## Task to complete
Transcribe the records that follow, preserving every word.

## Listed entries
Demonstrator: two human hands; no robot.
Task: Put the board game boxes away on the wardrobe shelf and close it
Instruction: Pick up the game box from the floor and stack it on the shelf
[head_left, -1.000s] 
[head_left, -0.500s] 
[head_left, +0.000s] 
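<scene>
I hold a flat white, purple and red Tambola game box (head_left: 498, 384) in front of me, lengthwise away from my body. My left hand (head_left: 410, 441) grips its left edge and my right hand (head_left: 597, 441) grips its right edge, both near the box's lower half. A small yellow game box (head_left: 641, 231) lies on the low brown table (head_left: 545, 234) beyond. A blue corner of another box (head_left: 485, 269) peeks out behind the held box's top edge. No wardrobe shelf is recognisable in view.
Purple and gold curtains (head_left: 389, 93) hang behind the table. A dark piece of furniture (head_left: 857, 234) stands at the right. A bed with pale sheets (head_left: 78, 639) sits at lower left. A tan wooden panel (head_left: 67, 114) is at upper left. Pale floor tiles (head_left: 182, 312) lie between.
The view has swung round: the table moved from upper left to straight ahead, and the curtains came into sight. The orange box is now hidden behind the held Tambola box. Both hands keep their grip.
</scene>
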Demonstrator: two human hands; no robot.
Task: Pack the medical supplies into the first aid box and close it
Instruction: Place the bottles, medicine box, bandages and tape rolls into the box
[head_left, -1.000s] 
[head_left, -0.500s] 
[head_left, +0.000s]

## Written solution
Demonstrator: two human hands; no robot.
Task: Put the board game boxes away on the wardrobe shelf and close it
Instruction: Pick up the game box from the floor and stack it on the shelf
[head_left, -1.000s] 
[head_left, -0.500s] 
[head_left, +0.000s] 
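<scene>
I hold a flat white, purple and red Tambola game box (head_left: 498, 384) in front of me, lengthwise away from my body. My left hand (head_left: 410, 441) grips its left edge and my right hand (head_left: 597, 441) grips its right edge, both near the box's lower half. A small yellow game box (head_left: 641, 231) lies on the low brown table (head_left: 545, 234) beyond. A blue corner of another box (head_left: 485, 269) peeks out behind the held box's top edge. No wardrobe shelf is recognisable in view.
Purple and gold curtains (head_left: 389, 93) hang behind the table. A dark piece of furniture (head_left: 857, 234) stands at the right. A bed with pale sheets (head_left: 78, 639) sits at lower left. A tan wooden panel (head_left: 67, 114) is at upper left. Pale floor tiles (head_left: 182, 312) lie between.
The view has swung round: the table moved from upper left to straight ahead, and the curtains came into sight. The orange box is now hidden behind the held Tambola box. Both hands keep their grip.
</scene>
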Demonstrator: two human hands; no robot.
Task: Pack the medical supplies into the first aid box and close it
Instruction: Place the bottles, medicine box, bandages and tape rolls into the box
[head_left, -1.000s] 
[head_left, -0.500s] 
[head_left, +0.000s]

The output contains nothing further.